(What the exercise asks)
Each of the lines below must be restated exactly.
━━ Given data ━━
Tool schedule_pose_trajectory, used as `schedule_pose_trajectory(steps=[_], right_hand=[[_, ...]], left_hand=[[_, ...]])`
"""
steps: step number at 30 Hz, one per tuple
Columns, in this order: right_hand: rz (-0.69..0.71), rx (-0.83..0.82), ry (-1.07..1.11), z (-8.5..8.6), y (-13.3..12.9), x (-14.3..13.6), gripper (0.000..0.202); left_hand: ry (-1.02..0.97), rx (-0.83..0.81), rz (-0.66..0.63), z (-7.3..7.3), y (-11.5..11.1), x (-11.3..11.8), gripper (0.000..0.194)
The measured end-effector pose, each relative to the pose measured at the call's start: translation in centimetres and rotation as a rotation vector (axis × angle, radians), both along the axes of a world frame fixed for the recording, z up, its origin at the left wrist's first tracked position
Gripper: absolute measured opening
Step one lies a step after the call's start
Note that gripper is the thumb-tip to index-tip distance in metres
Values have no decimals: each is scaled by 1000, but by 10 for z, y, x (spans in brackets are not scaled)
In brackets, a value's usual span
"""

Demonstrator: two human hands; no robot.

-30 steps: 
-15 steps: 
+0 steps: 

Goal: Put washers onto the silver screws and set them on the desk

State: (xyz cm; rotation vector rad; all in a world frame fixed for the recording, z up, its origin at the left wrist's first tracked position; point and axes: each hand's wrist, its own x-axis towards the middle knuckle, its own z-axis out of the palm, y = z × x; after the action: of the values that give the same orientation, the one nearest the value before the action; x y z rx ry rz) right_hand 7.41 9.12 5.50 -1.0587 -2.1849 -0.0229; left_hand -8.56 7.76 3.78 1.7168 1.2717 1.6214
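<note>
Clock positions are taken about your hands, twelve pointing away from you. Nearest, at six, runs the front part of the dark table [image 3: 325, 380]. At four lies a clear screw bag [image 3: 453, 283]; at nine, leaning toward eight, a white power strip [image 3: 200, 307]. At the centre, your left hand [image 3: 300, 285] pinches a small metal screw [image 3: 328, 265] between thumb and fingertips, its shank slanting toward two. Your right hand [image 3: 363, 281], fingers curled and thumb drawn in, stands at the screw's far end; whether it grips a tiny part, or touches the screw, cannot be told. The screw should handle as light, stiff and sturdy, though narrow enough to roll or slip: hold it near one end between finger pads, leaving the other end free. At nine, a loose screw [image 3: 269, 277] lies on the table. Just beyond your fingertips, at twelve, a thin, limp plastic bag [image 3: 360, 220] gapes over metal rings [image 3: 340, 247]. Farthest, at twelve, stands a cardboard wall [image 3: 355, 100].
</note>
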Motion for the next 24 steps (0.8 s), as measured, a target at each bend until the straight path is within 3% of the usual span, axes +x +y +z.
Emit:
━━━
(Output below)
Tool schedule_pose_trajectory, used as `schedule_pose_trajectory(steps=[_], right_hand=[[_, ...]], left_hand=[[_, ...]])`
"""
steps: step number at 30 Hz, one per tuple
Columns, in this order: right_hand: rz (-0.69..0.71), rx (-0.83..0.82), ry (-1.07..1.11), z (-8.5..8.6), y (-13.3..12.9), x (-14.3..13.6), gripper (0.000..0.202); left_hand: ry (-1.02..0.97), rx (-0.83..0.81), rz (-0.66..0.63), z (-7.3..7.3), y (-11.5..11.1), x (-11.3..11.8), gripper (0.000..0.194)
The measured end-effector pose, each relative to the pose measured at the call's start: translation in centimetres and rotation as a rotation vector (axis × angle, radians), both along the axes of a world frame fixed for the recording, z up, its origin at the left wrist's first tracked position
Gripper: absolute measured opening
Step one lies a step after the call's start
Note that gripper is the thumb-tip to index-tip distance in metres
Values have no decimals: each is scaled by 1000, but by 10 for z, y, x (spans in brackets are not scaled)
In brackets, a value's usual span
"""

Demonstrator: two human hands; no robot.

-30 steps: 
-15 steps: 
+0 steps: 

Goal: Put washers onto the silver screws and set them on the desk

State: (xyz cm; rotation vector rad; all in a world frame fixed for the recording, z up, its origin at the left wrist's first tracked position; point and axes: each hand's wrist, its own x-axis towards the middle knuckle, its own z-axis out of the palm, y = z × x; after the action: of the values that give the same orientation, the one nearest the value before the action; x y z rx ry rz) right_hand 7.41 9.12 5.50 -1.0587 -2.1849 -0.0229; left_hand -8.56 7.76 3.78 1.7168 1.2717 1.6214
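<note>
Clock positions are taken about your hands, twelve pointing away from you. Nearest, at six, runs the front part of the dark table [image 3: 325, 380]. At four lies a clear screw bag [image 3: 453, 283]; at nine, leaning toward eight, a white power strip [image 3: 200, 307]. At the centre, your left hand [image 3: 300, 285] pinches a small metal screw [image 3: 328, 265] between thumb and fingertips, its shank slanting toward two. Your right hand [image 3: 363, 281], fingers curled and thumb drawn in, stands at the screw's far end; whether it grips a tiny part, or touches the screw, cannot be told. The screw should handle as light, stiff and sturdy, though narrow enough to roll or slip: hold it near one end between finger pads, leaving the other end free. At nine, a loose screw [image 3: 269, 277] lies on the table. Just beyond your fingertips, at twelve, a thin, limp plastic bag [image 3: 360, 220] gapes over metal rings [image 3: 340, 247]. Farthest, at twelve, stands a cardboard wall [image 3: 355, 100].
</note>
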Motion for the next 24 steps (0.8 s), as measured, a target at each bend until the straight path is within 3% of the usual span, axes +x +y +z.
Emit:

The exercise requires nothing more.